The better question is:
“How fragile is our timing?”
The first five years of retirement income matter disproportionately.
Withdraw during a market downturn and recovery becomes significantly harder — particularly when income must continue. For 50 years I’ve told audiences: if you can, retire at the beginning of a bull market, not the end of one. Yet markets do not ring a bell at the top.
As Warren Buffett reminds us:
“Be fearful when others are greedy and greedy when others are fearful.”
We have experienced an extraordinary 15-year run in asset prices. Will it continue? Perhaps. But planning should not depend on hope.
Claim Social Security too early and the reduction is permanent. As I’ve said countless times, for many individuals the benefit at age 70 is roughly double what it is at 62. You worked 40 years to earn that check — does it make sense to reduce it permanently? And remember: your spouse inherits that decision. Maximizing lifetime benefits often means thinking beyond your own life expectancy.
Sequence income poorly and tax drag compounds quietly for decades. I have seen far too many retirees waste historically low tax brackets in their early 60s, only to face unnecessary RMD pressure in their 70s.
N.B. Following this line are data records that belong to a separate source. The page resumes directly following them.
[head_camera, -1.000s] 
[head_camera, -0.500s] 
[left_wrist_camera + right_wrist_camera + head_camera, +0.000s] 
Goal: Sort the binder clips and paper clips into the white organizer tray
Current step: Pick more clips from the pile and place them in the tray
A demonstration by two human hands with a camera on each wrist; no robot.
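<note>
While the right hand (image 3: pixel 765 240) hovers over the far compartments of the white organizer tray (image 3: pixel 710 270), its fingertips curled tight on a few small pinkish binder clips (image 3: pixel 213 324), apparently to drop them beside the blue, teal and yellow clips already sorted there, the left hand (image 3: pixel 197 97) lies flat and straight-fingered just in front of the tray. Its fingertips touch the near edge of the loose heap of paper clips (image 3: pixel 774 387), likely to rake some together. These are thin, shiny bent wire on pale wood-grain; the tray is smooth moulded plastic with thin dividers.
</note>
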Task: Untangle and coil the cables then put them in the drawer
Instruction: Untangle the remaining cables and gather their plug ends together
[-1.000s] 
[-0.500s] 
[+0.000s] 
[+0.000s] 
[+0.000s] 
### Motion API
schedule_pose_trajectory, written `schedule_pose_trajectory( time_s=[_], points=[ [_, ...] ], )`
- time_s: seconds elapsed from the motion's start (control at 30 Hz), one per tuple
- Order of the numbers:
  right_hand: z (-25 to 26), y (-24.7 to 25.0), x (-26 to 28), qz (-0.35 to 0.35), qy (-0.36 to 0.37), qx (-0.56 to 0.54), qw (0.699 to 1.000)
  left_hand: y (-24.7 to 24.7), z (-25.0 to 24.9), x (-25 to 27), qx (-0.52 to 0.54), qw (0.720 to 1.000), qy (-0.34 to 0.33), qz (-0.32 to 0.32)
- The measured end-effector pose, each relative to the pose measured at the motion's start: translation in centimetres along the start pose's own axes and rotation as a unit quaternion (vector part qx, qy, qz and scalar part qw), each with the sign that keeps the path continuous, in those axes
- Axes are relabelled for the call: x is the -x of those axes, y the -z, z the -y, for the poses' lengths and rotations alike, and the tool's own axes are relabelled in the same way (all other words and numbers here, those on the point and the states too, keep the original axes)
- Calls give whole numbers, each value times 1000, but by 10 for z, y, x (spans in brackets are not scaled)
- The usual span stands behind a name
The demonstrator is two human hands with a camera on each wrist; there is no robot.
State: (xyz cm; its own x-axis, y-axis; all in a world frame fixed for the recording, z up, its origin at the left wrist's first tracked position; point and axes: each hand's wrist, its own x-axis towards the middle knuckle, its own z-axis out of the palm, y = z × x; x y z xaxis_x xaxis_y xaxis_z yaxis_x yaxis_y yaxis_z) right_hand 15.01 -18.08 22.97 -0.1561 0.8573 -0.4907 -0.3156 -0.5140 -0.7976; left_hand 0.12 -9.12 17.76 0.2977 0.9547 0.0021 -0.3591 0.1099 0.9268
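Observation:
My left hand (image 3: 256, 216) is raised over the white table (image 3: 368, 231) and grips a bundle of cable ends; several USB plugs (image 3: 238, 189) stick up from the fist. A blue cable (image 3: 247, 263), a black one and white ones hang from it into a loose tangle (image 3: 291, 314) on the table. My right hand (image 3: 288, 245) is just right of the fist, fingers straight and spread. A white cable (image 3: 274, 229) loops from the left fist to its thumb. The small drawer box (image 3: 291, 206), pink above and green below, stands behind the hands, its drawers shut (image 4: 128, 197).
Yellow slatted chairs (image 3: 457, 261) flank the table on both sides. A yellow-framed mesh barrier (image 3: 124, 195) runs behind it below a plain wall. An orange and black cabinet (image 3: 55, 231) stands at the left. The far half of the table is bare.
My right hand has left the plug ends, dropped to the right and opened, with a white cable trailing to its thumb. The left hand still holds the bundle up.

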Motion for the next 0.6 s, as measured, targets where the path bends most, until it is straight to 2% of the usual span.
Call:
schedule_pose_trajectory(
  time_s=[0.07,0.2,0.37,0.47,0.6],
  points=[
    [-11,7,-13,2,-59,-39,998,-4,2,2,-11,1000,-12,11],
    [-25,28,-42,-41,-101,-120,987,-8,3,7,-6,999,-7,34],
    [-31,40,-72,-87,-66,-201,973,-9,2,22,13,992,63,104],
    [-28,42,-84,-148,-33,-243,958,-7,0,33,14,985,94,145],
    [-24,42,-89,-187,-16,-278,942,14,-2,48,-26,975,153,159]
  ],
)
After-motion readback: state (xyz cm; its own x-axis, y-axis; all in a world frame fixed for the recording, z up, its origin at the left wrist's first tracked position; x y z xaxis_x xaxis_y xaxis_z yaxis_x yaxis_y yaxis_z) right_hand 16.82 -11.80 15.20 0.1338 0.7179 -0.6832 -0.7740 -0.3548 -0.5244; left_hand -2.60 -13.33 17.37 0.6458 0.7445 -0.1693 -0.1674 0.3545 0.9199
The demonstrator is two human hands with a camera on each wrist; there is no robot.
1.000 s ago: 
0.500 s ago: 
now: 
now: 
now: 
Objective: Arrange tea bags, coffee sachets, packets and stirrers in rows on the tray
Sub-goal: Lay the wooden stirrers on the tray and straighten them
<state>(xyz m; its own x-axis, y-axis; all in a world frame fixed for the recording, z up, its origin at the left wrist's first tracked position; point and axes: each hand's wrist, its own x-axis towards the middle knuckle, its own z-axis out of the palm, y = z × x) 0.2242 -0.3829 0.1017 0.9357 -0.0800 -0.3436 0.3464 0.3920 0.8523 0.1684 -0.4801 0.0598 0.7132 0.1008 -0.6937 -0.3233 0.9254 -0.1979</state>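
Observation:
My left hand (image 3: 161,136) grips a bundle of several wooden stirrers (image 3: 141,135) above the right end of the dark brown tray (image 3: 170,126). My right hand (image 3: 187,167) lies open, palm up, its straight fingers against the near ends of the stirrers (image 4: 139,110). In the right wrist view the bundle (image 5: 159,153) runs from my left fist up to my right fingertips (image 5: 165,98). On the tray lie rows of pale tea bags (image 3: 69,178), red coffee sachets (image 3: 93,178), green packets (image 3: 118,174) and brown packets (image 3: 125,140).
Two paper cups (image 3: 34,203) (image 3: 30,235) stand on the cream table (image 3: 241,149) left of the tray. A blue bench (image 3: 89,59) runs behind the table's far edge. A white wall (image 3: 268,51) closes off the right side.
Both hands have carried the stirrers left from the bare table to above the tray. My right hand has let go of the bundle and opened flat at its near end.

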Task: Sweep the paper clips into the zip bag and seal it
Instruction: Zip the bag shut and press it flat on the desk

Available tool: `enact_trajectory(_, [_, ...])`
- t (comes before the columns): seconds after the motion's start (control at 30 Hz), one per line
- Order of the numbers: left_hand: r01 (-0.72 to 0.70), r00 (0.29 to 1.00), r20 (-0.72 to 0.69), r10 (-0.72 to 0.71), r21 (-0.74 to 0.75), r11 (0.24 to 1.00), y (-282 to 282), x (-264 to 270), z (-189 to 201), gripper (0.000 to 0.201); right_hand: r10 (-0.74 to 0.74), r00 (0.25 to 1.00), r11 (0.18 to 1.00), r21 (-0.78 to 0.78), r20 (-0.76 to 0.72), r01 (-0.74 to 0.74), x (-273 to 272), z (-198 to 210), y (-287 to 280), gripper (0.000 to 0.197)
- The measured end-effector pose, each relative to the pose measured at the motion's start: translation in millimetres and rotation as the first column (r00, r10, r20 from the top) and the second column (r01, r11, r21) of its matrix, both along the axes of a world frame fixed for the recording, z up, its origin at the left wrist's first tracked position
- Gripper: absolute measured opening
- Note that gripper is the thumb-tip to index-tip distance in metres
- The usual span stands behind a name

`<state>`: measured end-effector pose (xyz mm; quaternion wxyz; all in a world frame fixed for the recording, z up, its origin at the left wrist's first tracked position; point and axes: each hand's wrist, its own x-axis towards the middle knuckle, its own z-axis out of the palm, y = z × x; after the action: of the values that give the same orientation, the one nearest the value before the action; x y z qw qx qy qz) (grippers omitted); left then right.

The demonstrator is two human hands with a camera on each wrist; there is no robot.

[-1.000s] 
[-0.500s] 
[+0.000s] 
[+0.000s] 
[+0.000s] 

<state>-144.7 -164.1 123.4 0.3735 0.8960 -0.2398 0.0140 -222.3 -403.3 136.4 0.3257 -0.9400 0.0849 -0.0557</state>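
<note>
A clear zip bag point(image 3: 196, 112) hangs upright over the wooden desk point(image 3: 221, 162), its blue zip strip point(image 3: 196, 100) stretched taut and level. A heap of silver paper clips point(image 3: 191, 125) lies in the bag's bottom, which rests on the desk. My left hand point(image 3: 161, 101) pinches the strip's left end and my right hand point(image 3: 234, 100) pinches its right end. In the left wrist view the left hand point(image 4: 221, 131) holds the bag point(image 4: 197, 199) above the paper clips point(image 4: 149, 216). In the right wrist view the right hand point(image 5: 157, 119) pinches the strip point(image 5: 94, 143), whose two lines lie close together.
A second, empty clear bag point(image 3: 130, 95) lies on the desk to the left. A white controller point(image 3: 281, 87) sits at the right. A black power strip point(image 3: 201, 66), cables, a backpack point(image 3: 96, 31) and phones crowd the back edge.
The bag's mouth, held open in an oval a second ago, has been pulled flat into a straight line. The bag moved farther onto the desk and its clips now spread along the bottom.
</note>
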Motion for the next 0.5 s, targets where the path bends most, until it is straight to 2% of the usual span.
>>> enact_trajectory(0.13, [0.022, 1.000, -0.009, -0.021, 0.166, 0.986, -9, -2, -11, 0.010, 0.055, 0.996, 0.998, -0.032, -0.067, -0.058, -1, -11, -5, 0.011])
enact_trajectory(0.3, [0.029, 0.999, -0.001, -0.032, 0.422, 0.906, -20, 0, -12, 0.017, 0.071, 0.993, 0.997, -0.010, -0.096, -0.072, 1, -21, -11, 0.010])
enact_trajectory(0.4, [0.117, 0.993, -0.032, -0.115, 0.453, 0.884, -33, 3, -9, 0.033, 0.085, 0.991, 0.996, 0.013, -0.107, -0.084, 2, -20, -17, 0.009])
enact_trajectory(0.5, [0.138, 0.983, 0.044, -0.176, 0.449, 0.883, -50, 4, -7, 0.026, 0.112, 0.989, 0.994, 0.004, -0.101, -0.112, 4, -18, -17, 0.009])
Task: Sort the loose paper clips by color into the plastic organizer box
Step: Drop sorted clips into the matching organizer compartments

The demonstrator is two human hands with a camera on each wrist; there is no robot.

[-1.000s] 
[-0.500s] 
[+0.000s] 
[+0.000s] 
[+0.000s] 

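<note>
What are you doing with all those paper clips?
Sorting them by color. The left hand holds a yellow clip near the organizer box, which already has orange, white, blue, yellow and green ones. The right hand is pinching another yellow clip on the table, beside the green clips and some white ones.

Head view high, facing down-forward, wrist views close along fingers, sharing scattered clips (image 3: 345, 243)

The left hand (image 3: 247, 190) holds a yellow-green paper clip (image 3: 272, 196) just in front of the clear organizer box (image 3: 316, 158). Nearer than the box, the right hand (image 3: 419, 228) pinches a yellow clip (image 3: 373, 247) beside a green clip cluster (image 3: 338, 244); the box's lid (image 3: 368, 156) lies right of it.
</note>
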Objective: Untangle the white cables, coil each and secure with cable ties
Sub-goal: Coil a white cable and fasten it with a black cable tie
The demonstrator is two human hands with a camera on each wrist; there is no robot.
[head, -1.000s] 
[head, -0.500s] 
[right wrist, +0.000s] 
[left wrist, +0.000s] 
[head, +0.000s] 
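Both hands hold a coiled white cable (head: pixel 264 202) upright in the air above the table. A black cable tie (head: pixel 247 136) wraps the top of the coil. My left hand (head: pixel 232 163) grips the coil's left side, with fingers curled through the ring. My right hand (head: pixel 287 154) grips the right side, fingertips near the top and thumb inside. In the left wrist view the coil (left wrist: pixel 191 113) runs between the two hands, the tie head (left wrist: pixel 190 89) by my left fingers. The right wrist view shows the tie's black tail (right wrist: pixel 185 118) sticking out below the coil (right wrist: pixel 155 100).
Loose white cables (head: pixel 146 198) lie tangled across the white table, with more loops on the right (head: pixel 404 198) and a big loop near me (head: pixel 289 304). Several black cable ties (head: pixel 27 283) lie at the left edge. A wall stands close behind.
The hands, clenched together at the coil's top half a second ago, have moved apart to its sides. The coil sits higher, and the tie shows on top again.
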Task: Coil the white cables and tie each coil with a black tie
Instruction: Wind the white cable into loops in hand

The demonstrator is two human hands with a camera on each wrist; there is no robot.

And here is one major risk often overlooked when considering early retirement:
Health insurance.
When you are working, you are often covered by your employer. Retire before 65 and that coverage ends — well before Medicare begins.
Between 60 and 65, securing adequate coverage can be daunting. Premiums can exceed $2,000 per month for a couple, often accompanied by annual deductibles of $10,000 per spouse. That is before a significant medical event.
Over five years, this exposure can materially alter portfolio longevity and income sequencing.
One practical solution I frequently recommend: if possible, one spouse continues working until 65. Employer-sponsored coverage during that window can preserve flexibility and reduce unnecessary risk.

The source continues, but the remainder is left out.